■ **Required work**
From the entries below, copy out every line with "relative" in it.

★ ★ ★ ★ ★ ★ ★

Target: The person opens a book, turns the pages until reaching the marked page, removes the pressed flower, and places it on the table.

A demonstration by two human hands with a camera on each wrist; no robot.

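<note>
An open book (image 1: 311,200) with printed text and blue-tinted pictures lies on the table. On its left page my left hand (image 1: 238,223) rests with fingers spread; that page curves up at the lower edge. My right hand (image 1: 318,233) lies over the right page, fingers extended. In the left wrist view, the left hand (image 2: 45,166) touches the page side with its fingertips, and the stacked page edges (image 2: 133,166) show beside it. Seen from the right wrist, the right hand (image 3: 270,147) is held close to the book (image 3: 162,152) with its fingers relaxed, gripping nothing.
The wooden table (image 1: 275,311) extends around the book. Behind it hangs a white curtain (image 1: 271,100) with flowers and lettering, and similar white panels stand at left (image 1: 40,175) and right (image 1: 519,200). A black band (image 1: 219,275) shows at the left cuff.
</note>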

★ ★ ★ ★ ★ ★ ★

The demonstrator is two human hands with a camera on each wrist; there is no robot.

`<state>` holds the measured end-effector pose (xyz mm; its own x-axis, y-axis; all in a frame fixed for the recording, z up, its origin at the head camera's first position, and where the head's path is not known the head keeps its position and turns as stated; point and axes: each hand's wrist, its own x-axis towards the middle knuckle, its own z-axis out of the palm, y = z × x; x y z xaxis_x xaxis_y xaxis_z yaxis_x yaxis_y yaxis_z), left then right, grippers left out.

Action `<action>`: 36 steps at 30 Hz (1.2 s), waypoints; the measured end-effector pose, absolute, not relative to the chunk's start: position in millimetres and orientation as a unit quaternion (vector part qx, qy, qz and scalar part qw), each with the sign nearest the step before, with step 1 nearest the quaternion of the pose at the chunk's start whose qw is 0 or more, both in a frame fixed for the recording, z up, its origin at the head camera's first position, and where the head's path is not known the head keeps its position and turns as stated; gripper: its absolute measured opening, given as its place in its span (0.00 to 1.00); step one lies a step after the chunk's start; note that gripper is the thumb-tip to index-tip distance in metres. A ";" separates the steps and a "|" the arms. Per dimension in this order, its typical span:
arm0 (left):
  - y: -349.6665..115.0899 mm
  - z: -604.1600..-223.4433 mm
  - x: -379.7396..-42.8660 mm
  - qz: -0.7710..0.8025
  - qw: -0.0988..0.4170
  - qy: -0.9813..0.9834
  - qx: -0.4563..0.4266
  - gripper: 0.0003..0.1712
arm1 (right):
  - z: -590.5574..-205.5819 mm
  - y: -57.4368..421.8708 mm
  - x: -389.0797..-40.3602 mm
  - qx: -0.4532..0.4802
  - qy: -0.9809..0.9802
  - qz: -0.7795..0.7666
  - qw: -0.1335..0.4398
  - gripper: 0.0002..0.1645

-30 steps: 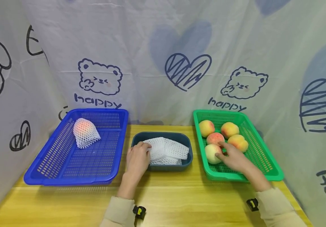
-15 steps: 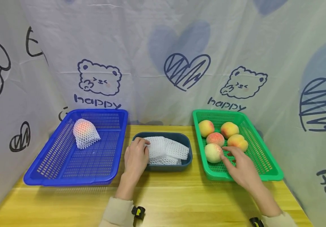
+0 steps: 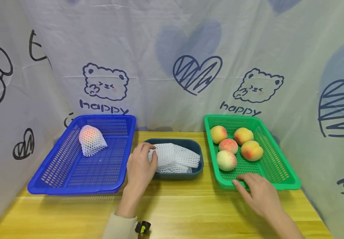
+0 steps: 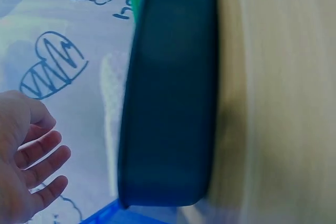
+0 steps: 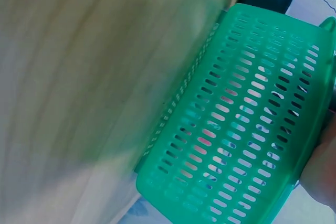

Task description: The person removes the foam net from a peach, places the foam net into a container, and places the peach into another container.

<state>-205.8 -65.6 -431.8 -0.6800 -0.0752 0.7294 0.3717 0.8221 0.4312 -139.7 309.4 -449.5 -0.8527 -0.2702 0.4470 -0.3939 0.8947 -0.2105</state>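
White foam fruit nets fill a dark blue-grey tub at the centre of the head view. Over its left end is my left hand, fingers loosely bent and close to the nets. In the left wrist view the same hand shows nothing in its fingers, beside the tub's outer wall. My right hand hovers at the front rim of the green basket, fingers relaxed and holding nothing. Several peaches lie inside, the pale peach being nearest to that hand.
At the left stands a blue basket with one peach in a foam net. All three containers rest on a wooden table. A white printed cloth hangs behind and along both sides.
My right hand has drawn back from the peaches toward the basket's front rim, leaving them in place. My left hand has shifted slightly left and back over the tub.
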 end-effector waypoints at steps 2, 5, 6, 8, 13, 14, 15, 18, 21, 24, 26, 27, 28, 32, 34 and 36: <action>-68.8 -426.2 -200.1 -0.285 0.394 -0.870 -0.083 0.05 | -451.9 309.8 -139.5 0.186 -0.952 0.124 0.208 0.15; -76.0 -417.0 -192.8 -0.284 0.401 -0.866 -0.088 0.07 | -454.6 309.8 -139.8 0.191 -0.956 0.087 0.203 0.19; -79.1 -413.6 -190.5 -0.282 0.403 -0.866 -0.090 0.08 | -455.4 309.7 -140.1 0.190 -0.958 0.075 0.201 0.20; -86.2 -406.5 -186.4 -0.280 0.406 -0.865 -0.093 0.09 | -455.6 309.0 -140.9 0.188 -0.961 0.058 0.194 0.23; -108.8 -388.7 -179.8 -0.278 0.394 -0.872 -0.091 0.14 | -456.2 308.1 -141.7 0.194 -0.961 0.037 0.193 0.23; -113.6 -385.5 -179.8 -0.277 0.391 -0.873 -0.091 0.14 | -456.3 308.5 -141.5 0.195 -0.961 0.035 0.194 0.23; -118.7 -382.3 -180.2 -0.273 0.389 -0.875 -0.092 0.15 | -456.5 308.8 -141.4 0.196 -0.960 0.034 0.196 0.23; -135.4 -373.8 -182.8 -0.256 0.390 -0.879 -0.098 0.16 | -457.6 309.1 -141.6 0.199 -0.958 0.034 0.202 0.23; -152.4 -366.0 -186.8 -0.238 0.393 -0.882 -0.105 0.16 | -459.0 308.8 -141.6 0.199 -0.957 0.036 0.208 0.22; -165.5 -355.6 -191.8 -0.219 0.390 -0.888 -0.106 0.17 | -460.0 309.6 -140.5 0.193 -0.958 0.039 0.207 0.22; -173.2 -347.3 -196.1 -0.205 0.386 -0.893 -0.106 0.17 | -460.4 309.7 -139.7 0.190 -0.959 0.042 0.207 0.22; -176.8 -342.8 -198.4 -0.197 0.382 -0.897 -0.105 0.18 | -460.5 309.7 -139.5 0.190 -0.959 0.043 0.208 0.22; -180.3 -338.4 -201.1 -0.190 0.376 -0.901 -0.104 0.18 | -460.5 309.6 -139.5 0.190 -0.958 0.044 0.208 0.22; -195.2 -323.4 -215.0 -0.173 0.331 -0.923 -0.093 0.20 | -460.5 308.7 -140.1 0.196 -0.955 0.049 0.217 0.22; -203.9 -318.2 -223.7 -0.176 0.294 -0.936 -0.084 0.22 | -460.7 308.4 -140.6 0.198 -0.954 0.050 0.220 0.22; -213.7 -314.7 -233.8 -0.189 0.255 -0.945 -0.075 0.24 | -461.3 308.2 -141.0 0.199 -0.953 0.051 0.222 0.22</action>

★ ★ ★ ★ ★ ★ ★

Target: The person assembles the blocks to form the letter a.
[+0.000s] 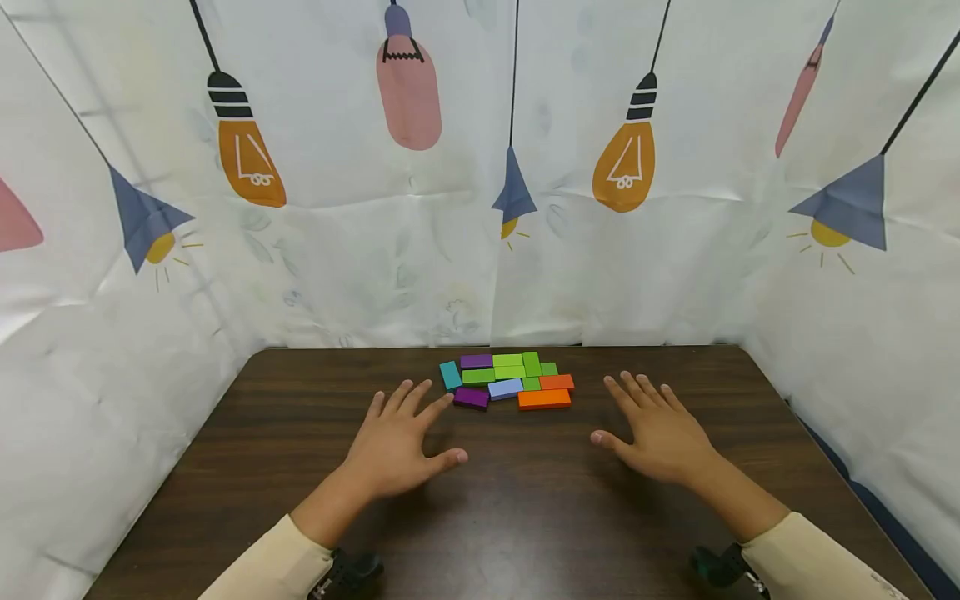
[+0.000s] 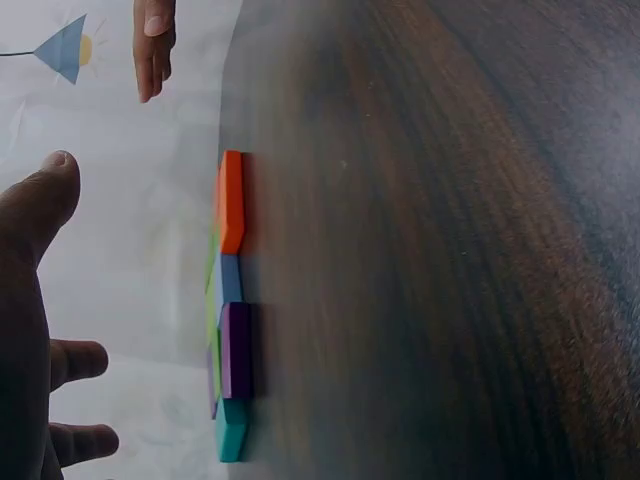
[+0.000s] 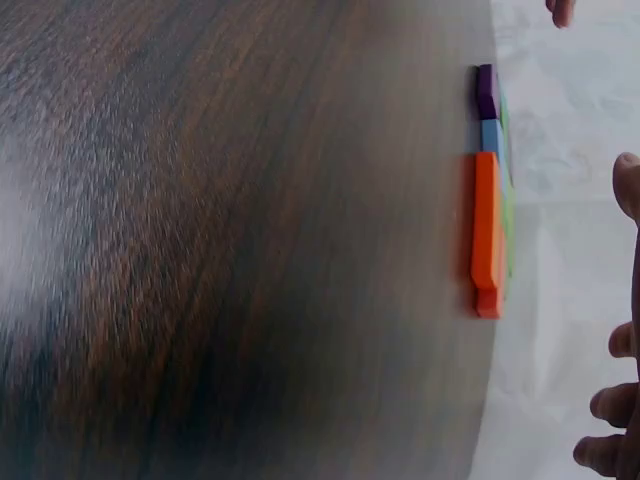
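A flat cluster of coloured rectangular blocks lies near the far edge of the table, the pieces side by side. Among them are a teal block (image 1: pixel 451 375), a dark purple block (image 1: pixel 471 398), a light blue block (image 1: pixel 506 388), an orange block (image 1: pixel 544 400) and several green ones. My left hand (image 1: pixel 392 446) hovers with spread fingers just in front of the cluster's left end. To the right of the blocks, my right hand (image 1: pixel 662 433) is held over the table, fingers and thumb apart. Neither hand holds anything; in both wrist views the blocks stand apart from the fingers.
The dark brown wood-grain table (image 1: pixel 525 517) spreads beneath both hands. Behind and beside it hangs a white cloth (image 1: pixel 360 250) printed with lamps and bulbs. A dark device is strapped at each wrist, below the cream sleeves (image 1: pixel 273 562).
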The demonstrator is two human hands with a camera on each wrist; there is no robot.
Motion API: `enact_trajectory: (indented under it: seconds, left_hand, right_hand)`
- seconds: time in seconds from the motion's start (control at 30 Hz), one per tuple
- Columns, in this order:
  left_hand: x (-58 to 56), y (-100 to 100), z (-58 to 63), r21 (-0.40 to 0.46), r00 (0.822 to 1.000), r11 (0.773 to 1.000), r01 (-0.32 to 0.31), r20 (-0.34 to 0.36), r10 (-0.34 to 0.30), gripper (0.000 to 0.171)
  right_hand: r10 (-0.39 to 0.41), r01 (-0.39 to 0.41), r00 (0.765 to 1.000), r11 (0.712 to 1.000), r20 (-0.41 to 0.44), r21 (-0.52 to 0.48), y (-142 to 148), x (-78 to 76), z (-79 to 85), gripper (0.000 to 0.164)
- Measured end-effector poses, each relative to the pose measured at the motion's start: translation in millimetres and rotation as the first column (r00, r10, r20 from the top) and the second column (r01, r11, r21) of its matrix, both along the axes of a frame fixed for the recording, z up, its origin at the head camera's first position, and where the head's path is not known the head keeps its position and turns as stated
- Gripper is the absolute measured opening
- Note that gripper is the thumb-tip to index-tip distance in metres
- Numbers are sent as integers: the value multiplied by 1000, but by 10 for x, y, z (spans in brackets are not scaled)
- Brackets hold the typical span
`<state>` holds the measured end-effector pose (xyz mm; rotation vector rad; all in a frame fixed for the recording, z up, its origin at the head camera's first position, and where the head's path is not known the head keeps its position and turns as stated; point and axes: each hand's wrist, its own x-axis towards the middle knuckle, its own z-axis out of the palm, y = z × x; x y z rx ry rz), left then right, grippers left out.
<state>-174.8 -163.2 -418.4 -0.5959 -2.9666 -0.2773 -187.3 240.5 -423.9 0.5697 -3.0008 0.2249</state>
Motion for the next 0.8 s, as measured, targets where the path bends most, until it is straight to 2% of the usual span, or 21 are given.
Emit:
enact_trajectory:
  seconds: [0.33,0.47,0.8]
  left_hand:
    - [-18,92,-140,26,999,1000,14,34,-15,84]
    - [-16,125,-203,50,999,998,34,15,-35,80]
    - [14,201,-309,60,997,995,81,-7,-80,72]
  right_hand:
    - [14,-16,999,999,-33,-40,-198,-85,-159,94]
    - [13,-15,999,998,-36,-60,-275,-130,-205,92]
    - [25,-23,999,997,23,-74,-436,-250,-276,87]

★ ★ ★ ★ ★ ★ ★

■ **The completed task**
Action `<action>`: 36 steps at 30 Hz (1.2 s), waypoints; the measured end-effector pose, absolute, not relative to the chunk's start: position in millimetres and orientation as a unit quaternion (vector part qx, qy, qz and scalar part qw), each with the sign nearest the step before, with step 1 nearest the quaternion of the pose at the chunk's start whose qw is 0 or more, both in a frame fixed for the recording, z up, its origin at the head camera's first position, and where the head's path is not known the head keeps its position and turns as stated; gripper: its absolute measured opening, given as its place in its span (0.00 to 1.00); step one lies a step after the chunk's start; note that gripper is the thumb-tip to index-tip distance in metres. A ";" separates the steps and a "|" the arms. Per dimension in this order, its typical span:
- Measured end-effector poses, each relative to the pose measured at the motion's start: translation in millimetres and rotation as the first column (r00, r10, r20 from the top) and the second column (r01, r11, r21) of its matrix, both along the axes of a frame fixed for the recording, z up, its origin at the head camera's first position, and where the head's path is not known the head keeps its position and turns as stated

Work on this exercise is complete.